И потом, в течение многих лет общения со Смеляковым я многократно предпринимал попытки найти ту его рекомендацию, принести, показать ему.
И вот теперь, когда его уже нет, я, разыскивая свои стихи с пометками Симонова, непонятно как наткнулся на этот листок.
Вот он передо мной. Машинописный текст.
В Комиссию по приему в ССП
Рекомендую в члены ССП Ваншенкина Константина Яковлевича, талантливого, серьезно работающего поэта. Недавно изданная «Молодой гвардией» первая книга Ваншенкина «Песня о часовых» получила в литературной среде и на страницах газет положительные отзывы. От Ваншенкина можно ждать еще много хороших советских стихов.
И дальше – от руки:
18 авг. 51 г. Ярослав Смеляков
Он женился на поэтессе Татьяне Стрешневой, мы ее и раньше знали. Потом мы жили в соседних домах, да и вообще виделись и разговаривали бессчетно.

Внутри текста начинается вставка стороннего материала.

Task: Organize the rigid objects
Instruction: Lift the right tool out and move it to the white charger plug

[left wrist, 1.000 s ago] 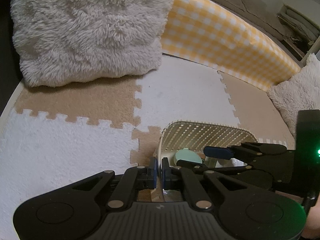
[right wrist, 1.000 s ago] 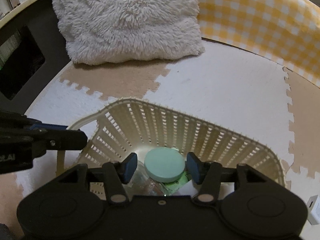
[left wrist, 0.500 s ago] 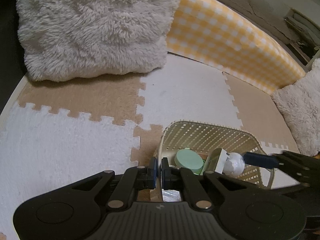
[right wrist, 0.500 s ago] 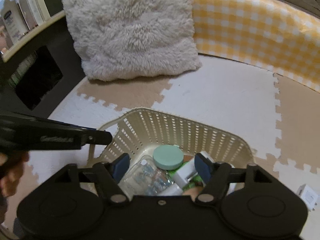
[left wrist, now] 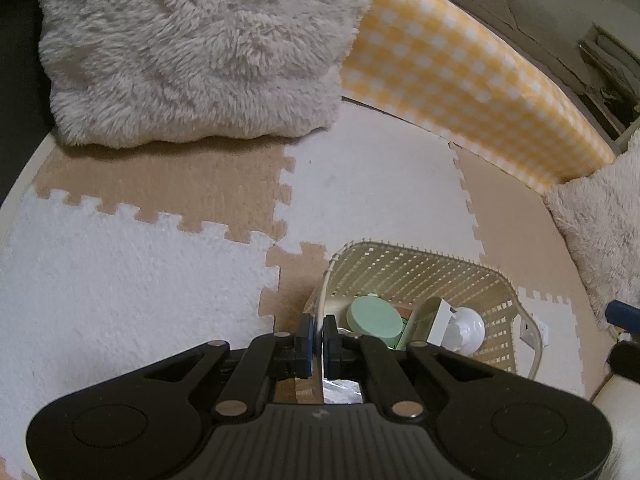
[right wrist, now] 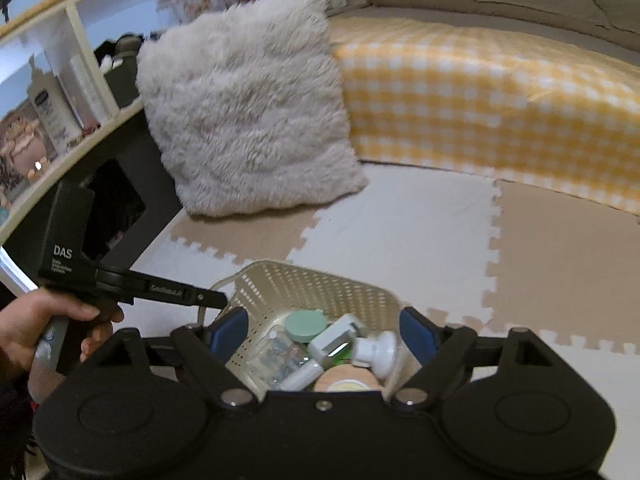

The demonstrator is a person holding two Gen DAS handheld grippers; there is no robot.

Умер он неожиданно для многих. Я давно уже обратил внимание на то, что, разговаривая, он беспрерывно облизывает языком губы. Его мучил и погубил жестокий диабет. Похороны были малолюдные, негромкие. Помню Луконина, Слуцкого, Симонова, Евтушенко. На доме, где жил Смеляков, нет мемориальной доски. Конечно, он же не был секретарем или Героем.
Я почти не говорю о его стихах, о них я писал – и не раз – прежде. Я хочу только сказать, что нелегкие повороты его судьбы отложились и сказались на его столь противоречивом характере, в котором сочетались нежность и грубость, доброта и злоязычие, осторожность и смелость и еще многие, казалось бы, несовместимые черты.
Битва в пути
В 1961 году, осенью, поехали выступать в Волгоград: Смеляков, Луконин, я и молодой тогда поэт Коля Анциферов, еще не член Союза.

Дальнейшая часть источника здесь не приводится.